On Tuesday, the press unearthed more dirt from Czahor's rich Internet past, including, among other things, a 2008 blog post found by The Huffington Post, that praised Martin Luther King Jr. for not wearing "pants sagged to his ankles."
"First of all, Martin Luther King, Jr. was a well-dressed, extremely well-spoken man; he didn't have his pants sagged to his ankles, and he wasn't delivering his speech in "jibberish" or "slang" (ie. he wasn't speaking like a rapper)," Czahor said in January 2008 remarks while hosting the radio program "The Ethan Show" at East Stroudsburg University in Pennsylvania.
By Tuesday evening, one day after his hire, Czahor was forced to step down.
The incident was the first significant episode of drama in the nascent Bush campaign, which thus far, is probably the GOP's strongest in terms of name recognition and fund-raising.
How much will it hurt Jeb Bush?
For a man who styles himself as a modern, tech-savvy, compassionate conservative, Jeb's sensitivity-troubled hire is an embarrassment.
Bush has worked to build a reputation as a thoughtful, open-minded politician trying to distance himself from some of the more conservative, strident voices in the party today.
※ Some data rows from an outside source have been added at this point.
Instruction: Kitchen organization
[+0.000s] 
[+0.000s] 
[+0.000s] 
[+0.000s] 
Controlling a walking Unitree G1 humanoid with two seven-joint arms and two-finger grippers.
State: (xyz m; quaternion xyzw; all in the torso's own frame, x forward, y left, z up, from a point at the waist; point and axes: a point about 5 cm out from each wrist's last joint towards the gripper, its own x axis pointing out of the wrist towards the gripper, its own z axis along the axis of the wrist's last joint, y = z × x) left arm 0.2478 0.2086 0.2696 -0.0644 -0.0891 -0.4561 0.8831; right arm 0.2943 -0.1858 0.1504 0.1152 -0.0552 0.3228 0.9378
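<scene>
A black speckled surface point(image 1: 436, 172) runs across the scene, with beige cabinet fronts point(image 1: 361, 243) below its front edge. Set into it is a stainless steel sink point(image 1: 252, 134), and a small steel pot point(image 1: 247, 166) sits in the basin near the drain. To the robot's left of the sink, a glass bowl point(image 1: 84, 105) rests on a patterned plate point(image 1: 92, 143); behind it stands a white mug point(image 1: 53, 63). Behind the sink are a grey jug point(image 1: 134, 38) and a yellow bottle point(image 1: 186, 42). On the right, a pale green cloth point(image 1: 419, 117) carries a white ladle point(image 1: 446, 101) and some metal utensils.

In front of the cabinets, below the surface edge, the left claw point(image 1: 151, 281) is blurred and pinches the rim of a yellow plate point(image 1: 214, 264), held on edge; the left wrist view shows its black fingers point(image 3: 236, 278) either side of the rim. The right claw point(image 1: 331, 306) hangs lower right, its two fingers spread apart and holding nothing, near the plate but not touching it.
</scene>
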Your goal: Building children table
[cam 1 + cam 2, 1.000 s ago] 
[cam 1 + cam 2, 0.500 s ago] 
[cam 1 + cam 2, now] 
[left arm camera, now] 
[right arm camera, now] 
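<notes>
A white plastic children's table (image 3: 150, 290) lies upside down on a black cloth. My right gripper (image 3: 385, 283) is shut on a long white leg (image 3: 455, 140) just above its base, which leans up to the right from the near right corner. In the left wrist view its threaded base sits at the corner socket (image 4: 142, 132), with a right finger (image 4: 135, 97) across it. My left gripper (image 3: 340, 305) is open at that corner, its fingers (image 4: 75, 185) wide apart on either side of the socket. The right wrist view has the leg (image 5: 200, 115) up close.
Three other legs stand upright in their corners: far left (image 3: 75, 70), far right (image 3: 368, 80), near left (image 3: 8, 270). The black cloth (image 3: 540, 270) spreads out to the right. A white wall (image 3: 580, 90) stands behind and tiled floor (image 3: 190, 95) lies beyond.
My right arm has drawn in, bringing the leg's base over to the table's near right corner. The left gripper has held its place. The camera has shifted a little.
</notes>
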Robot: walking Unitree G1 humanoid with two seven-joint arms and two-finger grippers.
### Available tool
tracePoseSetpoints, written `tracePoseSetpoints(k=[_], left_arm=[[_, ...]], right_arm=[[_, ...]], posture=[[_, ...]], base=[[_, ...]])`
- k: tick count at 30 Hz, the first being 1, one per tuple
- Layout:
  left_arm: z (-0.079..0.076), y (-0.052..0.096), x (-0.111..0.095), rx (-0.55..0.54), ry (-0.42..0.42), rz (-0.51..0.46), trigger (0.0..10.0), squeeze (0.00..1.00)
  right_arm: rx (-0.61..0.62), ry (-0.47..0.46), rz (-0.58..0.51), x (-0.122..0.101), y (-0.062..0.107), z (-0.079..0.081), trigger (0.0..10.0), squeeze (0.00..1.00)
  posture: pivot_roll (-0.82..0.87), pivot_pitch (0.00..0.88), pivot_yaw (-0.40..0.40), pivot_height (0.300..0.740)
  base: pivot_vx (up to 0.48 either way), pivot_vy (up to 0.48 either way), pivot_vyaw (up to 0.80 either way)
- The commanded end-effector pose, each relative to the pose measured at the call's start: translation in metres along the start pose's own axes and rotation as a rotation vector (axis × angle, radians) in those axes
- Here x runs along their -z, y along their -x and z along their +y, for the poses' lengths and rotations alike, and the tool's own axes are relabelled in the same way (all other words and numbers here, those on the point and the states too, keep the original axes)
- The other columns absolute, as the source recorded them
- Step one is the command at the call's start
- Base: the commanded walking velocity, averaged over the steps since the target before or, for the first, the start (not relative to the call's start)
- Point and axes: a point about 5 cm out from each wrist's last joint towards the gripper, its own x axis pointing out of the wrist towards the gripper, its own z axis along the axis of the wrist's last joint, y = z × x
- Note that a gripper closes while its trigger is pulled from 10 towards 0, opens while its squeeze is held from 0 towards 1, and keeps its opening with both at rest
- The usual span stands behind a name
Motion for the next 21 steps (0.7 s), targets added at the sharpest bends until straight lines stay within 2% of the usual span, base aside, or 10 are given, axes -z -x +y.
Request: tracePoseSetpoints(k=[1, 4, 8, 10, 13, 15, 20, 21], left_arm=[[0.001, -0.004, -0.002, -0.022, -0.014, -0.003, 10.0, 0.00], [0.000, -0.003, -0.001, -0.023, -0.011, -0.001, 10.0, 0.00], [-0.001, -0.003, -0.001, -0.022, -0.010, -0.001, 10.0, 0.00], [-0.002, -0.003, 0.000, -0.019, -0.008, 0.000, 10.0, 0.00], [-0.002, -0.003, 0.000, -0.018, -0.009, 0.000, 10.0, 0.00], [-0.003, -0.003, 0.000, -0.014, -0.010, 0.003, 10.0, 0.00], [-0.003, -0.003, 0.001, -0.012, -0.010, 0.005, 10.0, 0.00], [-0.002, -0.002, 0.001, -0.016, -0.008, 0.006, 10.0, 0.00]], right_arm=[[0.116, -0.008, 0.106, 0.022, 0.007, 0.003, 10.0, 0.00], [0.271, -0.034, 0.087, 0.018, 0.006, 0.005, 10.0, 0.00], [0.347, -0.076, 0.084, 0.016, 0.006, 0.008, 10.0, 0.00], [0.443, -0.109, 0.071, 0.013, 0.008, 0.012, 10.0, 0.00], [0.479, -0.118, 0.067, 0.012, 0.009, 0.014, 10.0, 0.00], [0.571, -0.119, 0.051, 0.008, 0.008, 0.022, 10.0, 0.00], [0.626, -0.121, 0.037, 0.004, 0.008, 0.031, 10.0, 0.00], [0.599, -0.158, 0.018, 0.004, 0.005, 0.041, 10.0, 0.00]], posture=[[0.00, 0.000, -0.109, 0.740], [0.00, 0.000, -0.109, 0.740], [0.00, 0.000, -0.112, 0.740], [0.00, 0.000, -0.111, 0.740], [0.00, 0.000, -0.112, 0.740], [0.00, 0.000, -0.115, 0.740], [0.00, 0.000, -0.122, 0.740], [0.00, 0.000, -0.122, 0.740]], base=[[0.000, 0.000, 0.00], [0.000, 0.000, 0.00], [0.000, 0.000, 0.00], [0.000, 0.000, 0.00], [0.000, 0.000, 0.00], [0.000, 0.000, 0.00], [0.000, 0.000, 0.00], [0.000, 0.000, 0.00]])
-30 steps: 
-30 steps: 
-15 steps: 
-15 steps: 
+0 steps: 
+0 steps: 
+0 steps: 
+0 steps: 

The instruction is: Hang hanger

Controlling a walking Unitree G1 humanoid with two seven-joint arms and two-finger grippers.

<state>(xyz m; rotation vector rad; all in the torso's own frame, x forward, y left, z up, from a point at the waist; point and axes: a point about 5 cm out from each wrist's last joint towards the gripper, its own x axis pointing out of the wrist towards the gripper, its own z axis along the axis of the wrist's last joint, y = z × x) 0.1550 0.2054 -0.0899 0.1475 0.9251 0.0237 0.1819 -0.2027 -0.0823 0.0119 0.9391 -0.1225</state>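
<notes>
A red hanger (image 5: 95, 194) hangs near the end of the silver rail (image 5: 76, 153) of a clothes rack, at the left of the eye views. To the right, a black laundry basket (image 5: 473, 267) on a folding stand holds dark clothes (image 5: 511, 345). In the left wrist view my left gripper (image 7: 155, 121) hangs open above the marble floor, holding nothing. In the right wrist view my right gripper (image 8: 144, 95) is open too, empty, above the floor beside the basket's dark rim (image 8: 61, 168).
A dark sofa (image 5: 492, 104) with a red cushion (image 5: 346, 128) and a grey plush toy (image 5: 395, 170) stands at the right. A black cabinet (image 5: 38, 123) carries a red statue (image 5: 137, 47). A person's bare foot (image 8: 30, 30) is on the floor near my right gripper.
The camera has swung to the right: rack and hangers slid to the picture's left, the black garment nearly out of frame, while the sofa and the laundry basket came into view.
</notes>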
Only Tuesday, in the interest of transparency, Bush released some eight years worth of e-mails from his Florida governorship, to try to paint a picture of an absorbed state chief executive who reads and answers missives from constituents. Against this backdrop, Czahor's comments were particularly embarrassing.
That said, the incident is probably not much more than an embarrassment. For starters, the episode occurred early in the not-yet-officially-launched campaign, the offending staffer was not a close friend or associate of Bush's, and he was quickly sacked. (Though the Bush team still hesitated and defended Czahor before letting him go.)
Still, Bush would be wise to draw lessons from the gaffe.
First, the cardinal rule of campaigns – vet. How Bush's team hired Czahor without proper vetting is bewildering, but it's likely they won't make that mistake again.
That's especially true in modern campaigns, where increasing numbers of staffers, like Czahor, have come of age in a social media landscape, where fleeting thoughts and opinions can instantly be shared (and can linger for years) with an infinite audience via Twitter, Facebook, and blogs.
We've seen it before, most recently with Illinois Rep. Aaron Schock's communications director, who resigned over racially insensitive Facebook posts, and Tennessee Representative Stephen Fincher's aide, who resigned because she Facebooked some critical opinions about the First Family.
For a man who prides himself on his tech-savvy – Bush likes to say, “I was digital before digital was cool,” - the former governor has been given a high-profile reminder that technology is a double-edged sword.